That makes no sense.
Identity politics exists throughout history. It is the vehicle by which groups organize to gain power.
As such, it has been used to gain power to act against other groups as it is in response.
Think about it.
Are you suggesting the Germans identified as the "Master Race" because of the racial inequities and injustice they suffered? The Egyptians of Ancient Egypt enslaved the Jews because the Egyptians experienced racial inequities and injustice? The Iroquois identified as Iroquois because of the racial inequities and injustice against them by other tribes.
For something to describe human behavior it has to work across history. Tribalism begins with a "sense of identity"/community. Once an identity is achieved, you need a way to "organize" the group in order to pursue power. Identity politics is simply a new word for tribal politics. Politics is the mechanism of organizing in order to secure power.
I am not ignoring the past; I am studying it and have for over 50 years.
Humans are "apex" predators and social creatures. They "socialize" for advantage and one of those advantages is to project power against other groups (Chimpanzees do the same thing).

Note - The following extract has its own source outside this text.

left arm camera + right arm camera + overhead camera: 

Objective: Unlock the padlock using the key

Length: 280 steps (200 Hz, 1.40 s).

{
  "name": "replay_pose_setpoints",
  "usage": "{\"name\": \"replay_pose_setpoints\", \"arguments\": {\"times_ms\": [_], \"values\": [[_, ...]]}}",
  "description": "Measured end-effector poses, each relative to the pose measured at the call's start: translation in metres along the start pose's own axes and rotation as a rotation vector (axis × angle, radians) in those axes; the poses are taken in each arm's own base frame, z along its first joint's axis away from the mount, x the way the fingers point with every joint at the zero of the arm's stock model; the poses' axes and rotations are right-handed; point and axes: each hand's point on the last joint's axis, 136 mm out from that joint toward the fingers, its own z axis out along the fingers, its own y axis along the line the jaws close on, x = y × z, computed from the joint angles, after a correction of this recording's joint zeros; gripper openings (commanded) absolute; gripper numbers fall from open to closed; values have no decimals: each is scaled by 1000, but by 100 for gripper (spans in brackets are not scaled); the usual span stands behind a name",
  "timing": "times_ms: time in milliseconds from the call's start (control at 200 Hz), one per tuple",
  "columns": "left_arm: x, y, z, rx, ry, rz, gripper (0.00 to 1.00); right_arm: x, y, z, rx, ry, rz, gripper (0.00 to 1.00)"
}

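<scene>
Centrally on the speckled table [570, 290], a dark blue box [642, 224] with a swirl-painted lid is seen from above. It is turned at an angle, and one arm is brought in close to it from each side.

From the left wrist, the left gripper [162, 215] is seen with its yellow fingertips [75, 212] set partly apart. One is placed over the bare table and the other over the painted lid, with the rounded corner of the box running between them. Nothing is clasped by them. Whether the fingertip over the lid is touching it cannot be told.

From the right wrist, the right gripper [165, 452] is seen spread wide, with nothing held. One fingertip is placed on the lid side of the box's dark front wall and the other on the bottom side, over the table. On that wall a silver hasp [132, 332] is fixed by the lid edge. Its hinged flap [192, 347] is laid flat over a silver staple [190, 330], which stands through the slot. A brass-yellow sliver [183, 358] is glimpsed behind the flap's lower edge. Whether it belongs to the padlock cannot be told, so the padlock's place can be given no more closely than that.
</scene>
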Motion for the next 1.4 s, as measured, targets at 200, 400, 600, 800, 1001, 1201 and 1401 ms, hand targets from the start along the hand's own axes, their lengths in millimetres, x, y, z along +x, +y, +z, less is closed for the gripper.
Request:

These political conflicts can occur in two ways. Tribal groups can attack neighboring tribal groups, war, border raids, or less violent political threats.
In the process, the "enemy" is dehumanized to help justify the violence you intend to inflict on them. This dehumanization produces "bigotry" towards the other group and a sense of superiority by the group assigning these traits.
And prisoners taken in those wars are not automatically accepted into the tribe and are thus subject to discrimination and bigotry. Immigrants whether arriving as slaves, prisoners of war, or migration have been the target of bigotry in every nation's history.
Alternatively, societies can fracture.
Whether they fracture along racial lines, religious lines, ethnic lines, cultural divides, economic lines, etc. The result is the same.
Just look at the conflict between conservatives and progressive liberals and increasingly polarization, that erupts in violence, when a conservative speaker wanders onto to liberal university campus to discuss a politically charged issue. Or the American Civil War where whites fought whites along political and cultural lines. Not all Southerns joined the South and not all Northerners joined the North. Instead, identity determined who they sided with... an identity grounded in values and beliefs.
As someone who studies "anthropology", you should understand the "status quo" is inherently unstable. Either identity groups move toward integration, or they move toward conflict. Look at the Russian Revolution, before the blood was dry from overthrowing the Czar, the identity groups that comprised the "Reds", immediately went to war against one another to pursue power, until finally the Bolsheviks emerged triumphant.
How do you explain all those other groups that were the victims of inequities and injustice, now becoming the victims of the Bolsheviks, who themselves were comprised of victims of inequity and injustice?
The only path within a nation to avoid conflict is to build an overarching sense of national identity and have that go hand in hand with the integration all the way to the biological level. My grandchildren are African American, white, and if my two youngest daughters have children, they will be Asian American. They don't view themselves as African American (even if the mother of four of them is from Africa), nor do my children think of themselves as Asian American. Our family is simply to integrated for such labels to make sense or to feel any need to respond to past racial inequities and injustice... instead the goal is to practice what MLK preached... choose people based on their character.
If you want to achieve equity and justice, you have to avoid separatism. Malcolm X was a big advocate of separatism and often it is a useful tool for an "identity group" to push for greater power, but if integration is not going on concurrently, you are simply laying the grounds for another conflict. One of the challenges after the war was to end the separate identities of the southerners from the northerners. Promoting separatism was not going to achieve that.